THE TASK>
Without including any images, please transcribe all the lines below exactly.

DATASET CONTENT>
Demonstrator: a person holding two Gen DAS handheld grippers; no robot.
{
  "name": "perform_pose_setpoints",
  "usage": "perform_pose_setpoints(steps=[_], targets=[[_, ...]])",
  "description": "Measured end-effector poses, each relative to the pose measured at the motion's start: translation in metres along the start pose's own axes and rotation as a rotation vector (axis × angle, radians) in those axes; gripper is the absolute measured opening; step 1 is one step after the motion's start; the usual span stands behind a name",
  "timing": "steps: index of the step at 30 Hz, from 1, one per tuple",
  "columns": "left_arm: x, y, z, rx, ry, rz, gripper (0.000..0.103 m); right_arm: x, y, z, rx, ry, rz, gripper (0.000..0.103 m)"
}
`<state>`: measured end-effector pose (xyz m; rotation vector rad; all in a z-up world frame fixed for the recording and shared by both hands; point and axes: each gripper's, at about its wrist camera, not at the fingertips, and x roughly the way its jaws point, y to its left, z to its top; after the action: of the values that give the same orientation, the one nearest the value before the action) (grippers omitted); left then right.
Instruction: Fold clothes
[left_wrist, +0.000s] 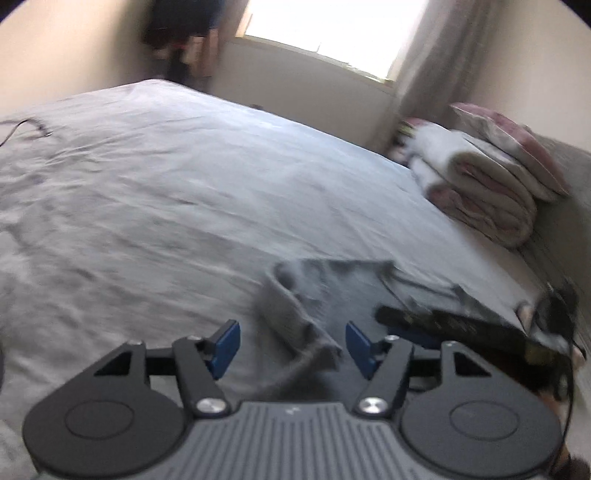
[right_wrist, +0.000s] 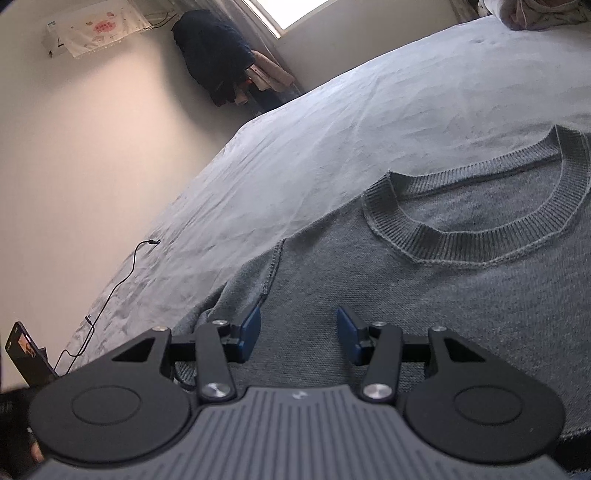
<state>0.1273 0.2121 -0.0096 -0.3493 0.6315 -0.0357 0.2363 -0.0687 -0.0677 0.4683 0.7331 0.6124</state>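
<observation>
A grey knit sweater (right_wrist: 424, 280) lies spread flat on the bed (right_wrist: 332, 122), front up, its ribbed round collar (right_wrist: 480, 240) toward the far side and one shoulder seam running down toward the right gripper (right_wrist: 299, 338). That gripper hangs low over the sweater's chest just inside the seam, its blue pads (right_wrist: 251, 332) standing apart with only flat knit between them and nothing pinched. In the left wrist view, which is blurred, the sweater (left_wrist: 332, 291) shows as a rumpled grey fold on the near right part of the bed (left_wrist: 166, 184), a loose strip of it rising between the pads of the left gripper (left_wrist: 291, 345); those pads are spread clear of the cloth on both sides and do not press on it. Just right of it a dark bar-shaped thing crosses the sweater, too blurred to name. A black cable (right_wrist: 122, 288) trails over the sheet to a phone (right_wrist: 26, 350) at the bed's edge. Folded blankets (left_wrist: 476, 188) sit stacked at the bed's far right corner, below a curtain (left_wrist: 436, 55) beside the bright window (left_wrist: 332, 26). Dark clothes (right_wrist: 214, 55) hang in the room's corner.
</observation>
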Motion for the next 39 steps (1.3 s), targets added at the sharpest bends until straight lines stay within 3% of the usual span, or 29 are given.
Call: perform_pose_setpoints(steps=[3, 6, 8, 10, 11, 12, 22, 30, 32, 33, 34, 35, 37, 39], targets=[[0.012, -0.004, 0.004, -0.021, 0.041, -0.008, 0.07, -0.002, 0.0, -0.001, 0.0, 0.0, 0.0, 0.051], [0.034, -0.013, 0.004, -0.033, 0.091, 0.015, 0.068, -0.002, 0.0, -0.002, 0.002, -0.001, 0.002, 0.051], [0.048, -0.016, 0.003, -0.059, 0.109, 0.058, 0.056, -0.002, 0.0, -0.002, 0.004, -0.001, 0.003, 0.051], [0.055, -0.01, 0.005, -0.113, 0.105, 0.095, 0.024, -0.003, -0.001, -0.001, 0.008, -0.002, 0.004, 0.051], [0.057, -0.007, 0.006, -0.134, 0.099, 0.113, 0.016, -0.003, -0.002, -0.001, 0.009, -0.003, 0.003, 0.051], [0.057, -0.004, 0.008, -0.14, 0.09, 0.134, 0.003, -0.002, -0.002, -0.001, 0.01, -0.004, 0.002, 0.051], [0.06, 0.02, 0.048, 0.001, 0.005, 0.358, 0.003, -0.001, -0.001, 0.0, 0.009, -0.007, -0.003, 0.051], [0.105, 0.03, 0.05, 0.065, 0.081, 0.437, 0.004, 0.001, -0.003, -0.001, 0.003, -0.008, -0.004, 0.051], [0.114, 0.029, 0.044, 0.082, 0.093, 0.478, 0.009, 0.001, -0.003, -0.001, 0.002, -0.008, -0.004, 0.051], [0.113, 0.027, 0.043, 0.092, 0.074, 0.508, 0.019, 0.001, -0.003, -0.001, 0.002, -0.008, -0.004, 0.051], [0.112, 0.023, 0.042, 0.101, 0.054, 0.552, 0.04, 0.001, -0.003, -0.001, 0.001, -0.008, -0.004, 0.051], [0.109, 0.018, 0.042, 0.109, 0.026, 0.609, 0.049, 0.001, -0.003, -0.001, 0.001, -0.01, -0.005, 0.051], [0.098, 0.008, 0.042, 0.119, -0.048, 0.651, 0.053, 0.0, -0.003, -0.001, 0.001, -0.011, -0.007, 0.051], [0.083, -0.002, 0.04, 0.1, -0.115, 0.566, 0.053, 0.0, -0.003, -0.001, -0.001, -0.011, -0.008, 0.051]])
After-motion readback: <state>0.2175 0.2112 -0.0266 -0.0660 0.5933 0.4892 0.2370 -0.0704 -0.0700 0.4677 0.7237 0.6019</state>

SOLUTION FOR THIS TASK>
Demonstrator: a person holding two Gen DAS handheld grippers; no robot.
{
  "name": "perform_pose_setpoints",
  "usage": "perform_pose_setpoints(steps=[_], targets=[[_, ...]])",
  "description": "Measured end-effector poses, each relative to the pose measured at the motion's start: translation in metres along the start pose's own axes and rotation as a rotation vector (axis × angle, radians) in those axes; gripper is the absolute measured opening; step 1 is one step after the motion's start; the usual span stands behind a name",
  "timing": "steps: index of the step at 30 Hz, from 1, one per tuple",
  "columns": "left_arm: x, y, z, rx, ry, rz, gripper (0.000..0.103 m); right_arm: x, y, z, rx, ry, rz, gripper (0.000..0.103 m)"
}
`<state>`: measured end-effector pose (xyz m; rotation vector rad; all in a z-up world frame fixed for the recording and shared by both hands; point and axes: each gripper's, at about its wrist camera, not at the fingertips, and x roughly the way its jaws point, y to its left, z to its top; after the action: of the values that give the same orientation, the one nearest the value before the action) (grippers omitted); left then right.
Instruction: Fold clothes
[left_wrist, +0.000s] 
[right_wrist, +0.000s] 
<state>0.1273 0.2121 -0.0096 -0.3493 0.6315 -0.0357 0.2363 -0.0687 -0.0677 0.4683 0.7331 0.6124</state>
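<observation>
A grey knit sweater (right_wrist: 424, 280) lies spread flat on the bed (right_wrist: 332, 122), front up, its ribbed round collar (right_wrist: 480, 240) toward the far side and one shoulder seam running down toward the right gripper (right_wrist: 299, 338). That gripper hangs low over the sweater's chest just inside the seam, its blue pads (right_wrist: 251, 332) standing apart with only flat knit between them and nothing pinched. In the left wrist view, which is blurred, the sweater (left_wrist: 332, 291) shows as a rumpled grey fold on the near right part of the bed (left_wrist: 166, 184), a loose strip of it rising between the pads of the left gripper (left_wrist: 291, 345); those pads are spread clear of the cloth on both sides and do not press on it. Just right of it a dark bar-shaped thing crosses the sweater, too blurred to name. A black cable (right_wrist: 122, 288) trails over the sheet to a phone (right_wrist: 26, 350) at the bed's edge. Folded blankets (left_wrist: 476, 188) sit stacked at the bed's far right corner, below a curtain (left_wrist: 436, 55) beside the bright window (left_wrist: 332, 26). Dark clothes (right_wrist: 214, 55) hang in the room's corner.
</observation>
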Motion for the next 39 steps (1.3 s), targets added at the sharpest bends until straight lines stay within 3% of the usual span, or 29 are given.
Call: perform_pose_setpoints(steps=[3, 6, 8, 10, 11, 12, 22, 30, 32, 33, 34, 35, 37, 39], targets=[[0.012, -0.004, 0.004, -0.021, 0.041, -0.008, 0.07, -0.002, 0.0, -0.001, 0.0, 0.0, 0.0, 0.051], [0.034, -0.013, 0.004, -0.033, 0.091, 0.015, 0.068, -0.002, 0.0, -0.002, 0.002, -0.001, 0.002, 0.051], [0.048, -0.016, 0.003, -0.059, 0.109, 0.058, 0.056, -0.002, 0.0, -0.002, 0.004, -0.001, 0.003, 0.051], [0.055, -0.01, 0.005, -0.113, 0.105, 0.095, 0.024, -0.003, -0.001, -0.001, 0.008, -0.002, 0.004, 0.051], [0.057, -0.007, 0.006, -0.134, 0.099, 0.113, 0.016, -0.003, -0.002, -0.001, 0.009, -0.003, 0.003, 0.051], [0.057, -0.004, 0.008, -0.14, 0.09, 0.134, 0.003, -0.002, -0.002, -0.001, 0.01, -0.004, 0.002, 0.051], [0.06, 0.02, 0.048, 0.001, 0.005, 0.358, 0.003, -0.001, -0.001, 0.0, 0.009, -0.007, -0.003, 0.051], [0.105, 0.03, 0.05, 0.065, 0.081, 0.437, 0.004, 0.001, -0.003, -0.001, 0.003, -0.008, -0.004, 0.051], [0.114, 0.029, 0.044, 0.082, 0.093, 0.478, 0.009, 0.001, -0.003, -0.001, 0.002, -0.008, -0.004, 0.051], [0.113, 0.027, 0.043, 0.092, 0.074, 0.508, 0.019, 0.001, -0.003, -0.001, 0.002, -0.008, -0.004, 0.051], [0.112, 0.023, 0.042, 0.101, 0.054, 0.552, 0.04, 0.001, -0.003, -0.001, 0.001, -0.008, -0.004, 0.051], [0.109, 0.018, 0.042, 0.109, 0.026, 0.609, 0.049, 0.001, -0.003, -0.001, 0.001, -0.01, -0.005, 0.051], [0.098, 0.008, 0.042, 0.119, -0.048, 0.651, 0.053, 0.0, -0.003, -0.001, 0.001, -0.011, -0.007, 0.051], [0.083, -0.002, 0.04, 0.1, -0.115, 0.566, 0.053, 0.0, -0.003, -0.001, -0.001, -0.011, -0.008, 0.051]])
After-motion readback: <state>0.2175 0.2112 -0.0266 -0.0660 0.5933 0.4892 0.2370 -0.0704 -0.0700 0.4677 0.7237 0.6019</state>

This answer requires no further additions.